Cracking an Interstellar Mystery

Tuesday 21st January, 2020

 

Our speaker was Dr Michael McCabe who came to talk to us about "Cracking an interstellar mystery". He is retired now but used to work at Portsmouth University in the Department of Mathematics. He explained that the mystery referred to in the title of his talk relates to a phenomenon called "diffuse interstellar bands".

He continued by saying that starlight from a distant star can be split into a sliding scale of colours - from purple to blue, then through green and yellow, then orange, and finally red at the other end; very similar to a rainbow. If the starlight travels through some material on its journey to us then small sections of the colours are absorbed by the material. In other words, certain wavelengths of the starlight are blocked by the intervening material, This leads to gaps appearing in the spectrum of colours. These gaps are known as bands, and they are described as "diffuse" as the edges of the gaps are somewhat blurry, and the adjective "interstellar" is used as the matter blocking the starlight is located between the stars in our galaxy (the Milky Way) or even outside our own galaxy.

To date, around five hundred diffuse interstellar bands (or DIBs) have been discovered and these are seen at ultraviolet, visible and infrared wavelengths of light. The origin of any of the DIBs was unknown until July 2015 when scientists from the University of Basel announced that two of the bands were due to starlight being absorbed by a carbon molecule called Buckminsterfullerene.

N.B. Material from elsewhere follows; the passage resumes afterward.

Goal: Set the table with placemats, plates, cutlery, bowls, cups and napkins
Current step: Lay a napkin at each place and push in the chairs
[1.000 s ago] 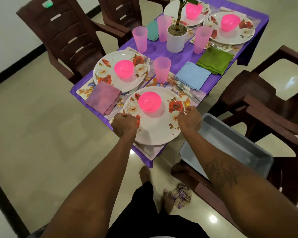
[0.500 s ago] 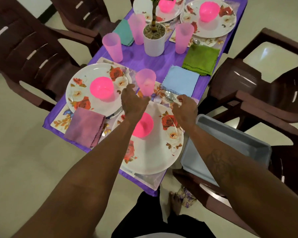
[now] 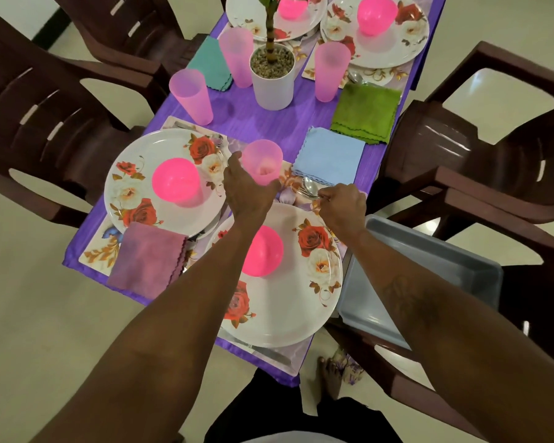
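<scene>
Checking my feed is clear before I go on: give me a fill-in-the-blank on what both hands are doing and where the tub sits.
1. The left hand grips the near cup, whose colour is ____.
2. The right hand pinches the cutlery beside the napkin coloured ____.
3. The grey tub rests on a ____.
Missing words: pink; blue; chair.

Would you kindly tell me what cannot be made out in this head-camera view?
Head view.
Cutlery: handles hidden under the right hand; count unclear.
Near bowl: left part covered by the left forearm.
Cup: base hidden by the left hand.
Far right plate, plant: cut off by the top edge.
</scene>
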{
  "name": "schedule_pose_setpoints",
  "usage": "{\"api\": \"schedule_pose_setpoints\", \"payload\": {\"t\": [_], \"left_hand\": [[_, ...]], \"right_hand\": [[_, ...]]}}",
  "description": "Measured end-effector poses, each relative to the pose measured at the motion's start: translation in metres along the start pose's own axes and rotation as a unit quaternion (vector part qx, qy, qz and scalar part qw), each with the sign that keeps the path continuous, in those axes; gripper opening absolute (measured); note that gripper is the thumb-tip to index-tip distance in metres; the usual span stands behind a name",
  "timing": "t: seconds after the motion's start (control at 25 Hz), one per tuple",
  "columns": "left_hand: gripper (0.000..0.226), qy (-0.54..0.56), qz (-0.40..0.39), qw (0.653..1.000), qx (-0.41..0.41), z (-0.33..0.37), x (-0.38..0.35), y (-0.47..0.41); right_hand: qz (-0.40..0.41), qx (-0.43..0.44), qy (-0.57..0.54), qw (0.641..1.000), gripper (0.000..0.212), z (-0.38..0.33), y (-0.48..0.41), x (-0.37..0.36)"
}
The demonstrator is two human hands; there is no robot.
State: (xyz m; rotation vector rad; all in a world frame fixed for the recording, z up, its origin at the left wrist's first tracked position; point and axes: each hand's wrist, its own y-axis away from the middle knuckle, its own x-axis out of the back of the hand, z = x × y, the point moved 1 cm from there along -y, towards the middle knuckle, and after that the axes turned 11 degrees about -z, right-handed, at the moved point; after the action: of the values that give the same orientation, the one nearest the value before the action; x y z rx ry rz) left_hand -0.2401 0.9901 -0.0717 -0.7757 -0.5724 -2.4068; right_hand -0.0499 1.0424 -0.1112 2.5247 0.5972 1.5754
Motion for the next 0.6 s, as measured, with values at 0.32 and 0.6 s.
{"api": "schedule_pose_setpoints", "payload": {"t": [0.32,0.6], "left_hand": [[0.098,0.0,-0.023,1.0,0.008,-0.0032,-0.0037,-0.0066],[0.08,-0.015,0.006,0.999,0.033,-0.0066,0.0013,0.0004]], "right_hand": [[-0.047,0.04,-0.043,0.997,0.031,-0.0013,-0.0078,-0.0023],[-0.055,0.059,-0.088,0.993,0.026,-0.0006,-0.0099,-0.0051]]}}
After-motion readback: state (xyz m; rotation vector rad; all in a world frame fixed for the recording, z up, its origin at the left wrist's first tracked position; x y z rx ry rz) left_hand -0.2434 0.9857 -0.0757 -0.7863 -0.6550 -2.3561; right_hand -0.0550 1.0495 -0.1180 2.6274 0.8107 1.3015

This molecule, with the chemical formula C60, consists of sixty carbon atoms arranged in the shape of a football and is sometimes called a "buckyball". These large carbon molecules probably originate from giant red stars known as carbon stars that expel their carbon atmospheres into space as they age.

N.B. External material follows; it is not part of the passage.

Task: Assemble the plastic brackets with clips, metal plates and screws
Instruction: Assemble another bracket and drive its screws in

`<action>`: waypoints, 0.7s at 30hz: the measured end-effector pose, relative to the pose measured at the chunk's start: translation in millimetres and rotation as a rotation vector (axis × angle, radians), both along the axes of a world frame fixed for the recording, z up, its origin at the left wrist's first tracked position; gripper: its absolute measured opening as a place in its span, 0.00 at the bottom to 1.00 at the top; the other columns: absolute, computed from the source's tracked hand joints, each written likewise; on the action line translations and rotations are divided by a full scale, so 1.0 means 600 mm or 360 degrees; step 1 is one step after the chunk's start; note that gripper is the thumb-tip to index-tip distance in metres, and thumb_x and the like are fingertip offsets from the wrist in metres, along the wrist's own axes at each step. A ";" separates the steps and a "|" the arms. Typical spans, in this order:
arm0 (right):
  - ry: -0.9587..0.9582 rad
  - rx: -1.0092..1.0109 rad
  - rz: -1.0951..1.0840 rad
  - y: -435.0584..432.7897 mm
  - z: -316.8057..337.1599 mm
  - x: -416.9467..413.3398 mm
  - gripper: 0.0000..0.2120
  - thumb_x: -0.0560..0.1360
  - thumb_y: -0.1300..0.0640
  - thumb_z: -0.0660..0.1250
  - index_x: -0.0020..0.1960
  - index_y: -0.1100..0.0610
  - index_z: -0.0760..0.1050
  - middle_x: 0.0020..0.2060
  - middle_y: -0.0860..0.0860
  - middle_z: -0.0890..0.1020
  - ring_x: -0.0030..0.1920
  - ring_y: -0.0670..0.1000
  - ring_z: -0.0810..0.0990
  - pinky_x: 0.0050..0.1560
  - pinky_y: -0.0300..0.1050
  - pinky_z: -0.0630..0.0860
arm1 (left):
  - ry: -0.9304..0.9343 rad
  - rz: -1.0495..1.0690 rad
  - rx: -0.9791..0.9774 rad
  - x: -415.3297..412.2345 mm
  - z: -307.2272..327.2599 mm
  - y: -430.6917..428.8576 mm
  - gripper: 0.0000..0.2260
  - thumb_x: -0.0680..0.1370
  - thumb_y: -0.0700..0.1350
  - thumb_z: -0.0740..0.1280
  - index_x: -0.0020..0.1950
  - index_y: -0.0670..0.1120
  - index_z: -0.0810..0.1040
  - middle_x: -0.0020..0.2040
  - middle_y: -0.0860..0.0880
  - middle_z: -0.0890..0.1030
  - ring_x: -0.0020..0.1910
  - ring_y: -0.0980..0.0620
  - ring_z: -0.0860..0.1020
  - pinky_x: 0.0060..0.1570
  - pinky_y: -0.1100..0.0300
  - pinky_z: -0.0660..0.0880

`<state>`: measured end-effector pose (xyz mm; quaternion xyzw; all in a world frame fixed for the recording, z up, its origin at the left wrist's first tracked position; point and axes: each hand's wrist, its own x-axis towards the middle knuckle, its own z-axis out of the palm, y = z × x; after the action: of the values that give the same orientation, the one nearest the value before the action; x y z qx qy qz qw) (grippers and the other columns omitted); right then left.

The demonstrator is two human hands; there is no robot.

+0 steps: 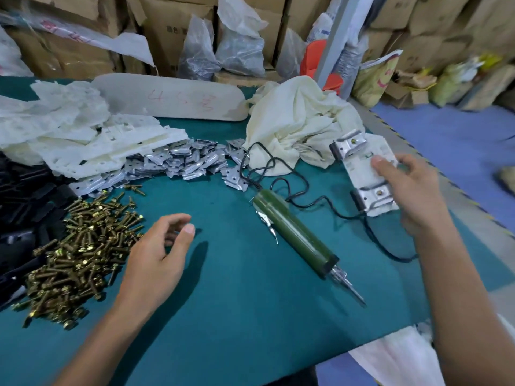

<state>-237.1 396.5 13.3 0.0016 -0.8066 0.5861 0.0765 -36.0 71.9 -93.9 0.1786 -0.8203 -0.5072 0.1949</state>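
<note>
Table [237,316], far 9 o'clock: black clips [25,207] in a heap, partly cut by the frame edge. Next right, 8 o'clock: screws [80,254], a brass-coloured loose pile. 10 o'clock: white plastic brackets [83,140] stacked, with metal plates [172,162] spilled along the stack's 4 o'clock side.

Left hand [158,257] hovers at the 3 o'clock edge of the screw pile. Its grip is apart, fingers loosely curled, nothing in it.

Centre: green electric screwdriver [295,235] lies flat on the table, bit pointing to 5 o'clock, black cord looping off toward 12. Cream cloth [301,121] is bunched at 1 o'clock.

Right hand [409,190], 3 o'clock: grip clamped on the finished bracket [365,174], thumb on its top face, fingers underneath, held by the table's right edge. It carries a plate at each end, each with a screw head showing. Dark bits at the plate ends may be clips, but I can't tell.

Step, my read: one unit is done and being put aside, and a new cycle is starting. The next move probably needs the right hand to let go, while the left hand picks a fresh bracket at 10 o'clock, then a plate and a screw, before taking the screwdriver.
</note>
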 end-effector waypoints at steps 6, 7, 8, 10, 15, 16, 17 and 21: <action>0.0030 0.0938 -0.0346 0.085 -0.009 -0.101 0.27 0.79 0.44 0.69 0.71 0.59 0.74 0.66 0.58 0.79 0.62 0.60 0.78 0.57 0.50 0.69 | 0.0013 -0.0002 -0.0008 -0.001 -0.004 -0.002 0.13 0.79 0.57 0.63 0.59 0.54 0.79 0.50 0.60 0.81 0.51 0.64 0.78 0.49 0.66 0.71; -0.0021 0.0968 -0.0311 0.090 -0.017 -0.113 0.27 0.79 0.45 0.70 0.72 0.60 0.73 0.67 0.60 0.79 0.63 0.61 0.78 0.57 0.51 0.69 | 0.0016 -0.0001 -0.0010 -0.001 -0.004 -0.002 0.14 0.78 0.58 0.63 0.59 0.55 0.79 0.50 0.61 0.81 0.51 0.65 0.78 0.49 0.66 0.71; -0.0074 0.0968 -0.0270 0.089 -0.026 -0.120 0.27 0.80 0.46 0.70 0.72 0.61 0.73 0.66 0.61 0.79 0.62 0.62 0.78 0.57 0.52 0.70 | 0.0016 0.0002 -0.0013 -0.002 -0.005 -0.003 0.15 0.77 0.59 0.63 0.59 0.55 0.79 0.50 0.61 0.81 0.51 0.65 0.78 0.49 0.66 0.71; -0.0148 0.0907 -0.0204 0.088 -0.044 -0.133 0.26 0.79 0.47 0.71 0.70 0.62 0.73 0.58 0.61 0.80 0.58 0.61 0.79 0.59 0.56 0.73 | 0.0008 0.0008 -0.0017 -0.002 -0.005 -0.003 0.15 0.77 0.60 0.62 0.59 0.55 0.79 0.49 0.64 0.81 0.51 0.66 0.78 0.50 0.66 0.71; -0.0258 0.0731 -0.0147 0.080 -0.064 -0.146 0.27 0.77 0.46 0.73 0.69 0.61 0.74 0.60 0.58 0.80 0.59 0.59 0.79 0.64 0.60 0.75 | 0.0003 0.0008 -0.0031 0.000 -0.005 -0.003 0.15 0.77 0.60 0.62 0.58 0.56 0.79 0.51 0.71 0.78 0.52 0.69 0.77 0.50 0.67 0.70; -0.0260 0.0774 -0.0137 0.076 -0.065 -0.146 0.27 0.77 0.45 0.74 0.69 0.59 0.75 0.62 0.59 0.80 0.60 0.59 0.79 0.64 0.59 0.76 | 0.0003 0.0007 -0.0031 0.000 -0.004 -0.003 0.15 0.77 0.60 0.62 0.58 0.56 0.79 0.51 0.71 0.78 0.52 0.69 0.76 0.50 0.67 0.70; -0.0252 0.0867 -0.0130 0.072 -0.066 -0.146 0.26 0.77 0.45 0.73 0.69 0.59 0.76 0.61 0.59 0.81 0.61 0.61 0.80 0.64 0.58 0.76 | 0.0003 0.0007 -0.0033 0.000 -0.004 -0.003 0.15 0.77 0.60 0.62 0.58 0.56 0.79 0.51 0.70 0.78 0.52 0.69 0.76 0.50 0.67 0.70; -0.0167 0.1360 -0.0239 0.060 -0.073 -0.142 0.24 0.77 0.44 0.71 0.67 0.57 0.78 0.61 0.59 0.80 0.61 0.63 0.78 0.57 0.56 0.76 | -0.0004 -0.0001 -0.0036 -0.001 -0.004 -0.004 0.14 0.77 0.59 0.63 0.58 0.56 0.80 0.50 0.70 0.79 0.52 0.68 0.77 0.51 0.66 0.71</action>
<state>-322.5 432.4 -30.3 -0.0554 -0.9773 0.1919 0.0702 -36.6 69.6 -96.5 0.1767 -0.8262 -0.4979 0.1957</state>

Dr McCabe said that DIBs were first observed by a female American astronomer called Mary Lea Heger. She was studying for her doctorate at the Lick Observatory in 1919 and was examining the stars beta Scorpii and delta Orionis, amongst others. To analyse the starlight from all these stars she used the Lick's 36-inch refractor telescope and glass photographic plates to capture their starlight split into a spectrum of colours. On the plates she noticed two definite bands that were not the result of starlight being absorbed by a star but she thought by some sort of sodium cloud that sat in the space between the star and Earth.

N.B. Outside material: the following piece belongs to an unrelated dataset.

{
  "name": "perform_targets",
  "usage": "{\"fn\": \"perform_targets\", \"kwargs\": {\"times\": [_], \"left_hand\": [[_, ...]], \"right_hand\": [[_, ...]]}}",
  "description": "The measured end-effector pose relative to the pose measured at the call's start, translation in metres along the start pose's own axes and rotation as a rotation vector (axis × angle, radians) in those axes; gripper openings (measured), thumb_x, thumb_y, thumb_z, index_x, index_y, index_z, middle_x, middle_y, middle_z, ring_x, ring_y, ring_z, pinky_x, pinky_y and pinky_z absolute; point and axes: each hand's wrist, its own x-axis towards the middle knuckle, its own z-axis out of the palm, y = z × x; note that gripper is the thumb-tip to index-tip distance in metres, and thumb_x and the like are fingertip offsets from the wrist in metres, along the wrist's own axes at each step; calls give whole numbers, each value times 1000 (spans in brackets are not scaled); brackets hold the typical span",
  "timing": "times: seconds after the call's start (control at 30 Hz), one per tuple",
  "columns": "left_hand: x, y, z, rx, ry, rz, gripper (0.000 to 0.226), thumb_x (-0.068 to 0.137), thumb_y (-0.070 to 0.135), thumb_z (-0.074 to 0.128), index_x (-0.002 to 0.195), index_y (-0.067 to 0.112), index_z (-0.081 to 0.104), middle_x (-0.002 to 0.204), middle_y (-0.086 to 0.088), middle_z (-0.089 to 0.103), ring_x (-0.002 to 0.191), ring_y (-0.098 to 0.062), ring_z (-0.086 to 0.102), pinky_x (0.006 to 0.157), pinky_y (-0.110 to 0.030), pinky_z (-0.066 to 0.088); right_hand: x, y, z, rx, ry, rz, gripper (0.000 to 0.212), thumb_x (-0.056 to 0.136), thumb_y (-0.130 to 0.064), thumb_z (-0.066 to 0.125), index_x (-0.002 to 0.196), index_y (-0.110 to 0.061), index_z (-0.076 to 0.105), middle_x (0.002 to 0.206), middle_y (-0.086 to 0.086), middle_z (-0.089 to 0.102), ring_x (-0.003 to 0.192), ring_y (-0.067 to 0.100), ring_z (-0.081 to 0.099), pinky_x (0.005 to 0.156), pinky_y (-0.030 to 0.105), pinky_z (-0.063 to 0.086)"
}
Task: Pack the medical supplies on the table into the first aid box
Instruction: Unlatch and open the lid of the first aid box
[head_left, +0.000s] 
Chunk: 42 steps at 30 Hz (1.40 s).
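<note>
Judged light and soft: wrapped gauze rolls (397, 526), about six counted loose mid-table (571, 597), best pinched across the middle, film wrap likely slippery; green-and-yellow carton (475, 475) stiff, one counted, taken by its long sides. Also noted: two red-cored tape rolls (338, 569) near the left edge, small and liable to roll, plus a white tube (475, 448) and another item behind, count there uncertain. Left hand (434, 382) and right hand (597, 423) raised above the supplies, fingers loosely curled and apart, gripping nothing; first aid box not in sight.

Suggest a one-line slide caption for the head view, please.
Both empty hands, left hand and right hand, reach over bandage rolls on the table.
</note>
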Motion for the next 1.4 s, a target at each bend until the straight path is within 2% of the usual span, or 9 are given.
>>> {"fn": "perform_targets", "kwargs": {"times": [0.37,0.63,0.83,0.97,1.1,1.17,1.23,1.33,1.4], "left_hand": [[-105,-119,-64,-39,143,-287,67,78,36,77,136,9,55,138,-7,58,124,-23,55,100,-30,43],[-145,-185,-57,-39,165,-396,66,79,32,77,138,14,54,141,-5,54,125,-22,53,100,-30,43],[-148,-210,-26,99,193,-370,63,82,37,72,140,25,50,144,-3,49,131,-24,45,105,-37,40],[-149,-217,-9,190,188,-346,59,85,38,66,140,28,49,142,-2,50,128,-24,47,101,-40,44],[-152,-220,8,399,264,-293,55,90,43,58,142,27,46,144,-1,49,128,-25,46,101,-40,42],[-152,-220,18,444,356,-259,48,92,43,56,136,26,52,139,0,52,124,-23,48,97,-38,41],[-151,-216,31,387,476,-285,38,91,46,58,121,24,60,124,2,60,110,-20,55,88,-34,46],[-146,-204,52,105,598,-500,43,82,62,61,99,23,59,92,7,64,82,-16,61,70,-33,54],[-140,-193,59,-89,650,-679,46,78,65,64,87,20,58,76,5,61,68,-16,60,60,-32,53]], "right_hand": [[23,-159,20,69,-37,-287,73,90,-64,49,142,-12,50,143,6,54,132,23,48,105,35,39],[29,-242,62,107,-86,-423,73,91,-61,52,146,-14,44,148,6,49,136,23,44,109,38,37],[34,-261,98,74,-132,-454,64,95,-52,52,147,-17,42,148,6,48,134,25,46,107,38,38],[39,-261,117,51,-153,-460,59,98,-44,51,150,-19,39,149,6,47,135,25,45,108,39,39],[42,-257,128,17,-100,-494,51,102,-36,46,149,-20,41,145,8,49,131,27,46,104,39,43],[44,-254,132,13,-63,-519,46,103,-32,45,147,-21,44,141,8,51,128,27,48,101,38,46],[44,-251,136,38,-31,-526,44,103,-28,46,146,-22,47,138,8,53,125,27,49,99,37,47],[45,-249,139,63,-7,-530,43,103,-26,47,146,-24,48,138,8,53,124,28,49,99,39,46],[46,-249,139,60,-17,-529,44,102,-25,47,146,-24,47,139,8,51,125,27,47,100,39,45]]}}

Dr McCabe concluded his talk by saying that, currently, only 5 bands (out of the 500 known DIBs) have been identified as resulting from the presence of certain molecules in interstellar space. He hopes that a new survey programme named EDIBLES, using an instrument known as a spectrograph on the Very Large Telescope in Chile will discover new molecules that cause these gaps in a star's spectrum.

 

This article was written for the club news column of the Stratford Herald. The actual lecture explained the subject at a deeper level.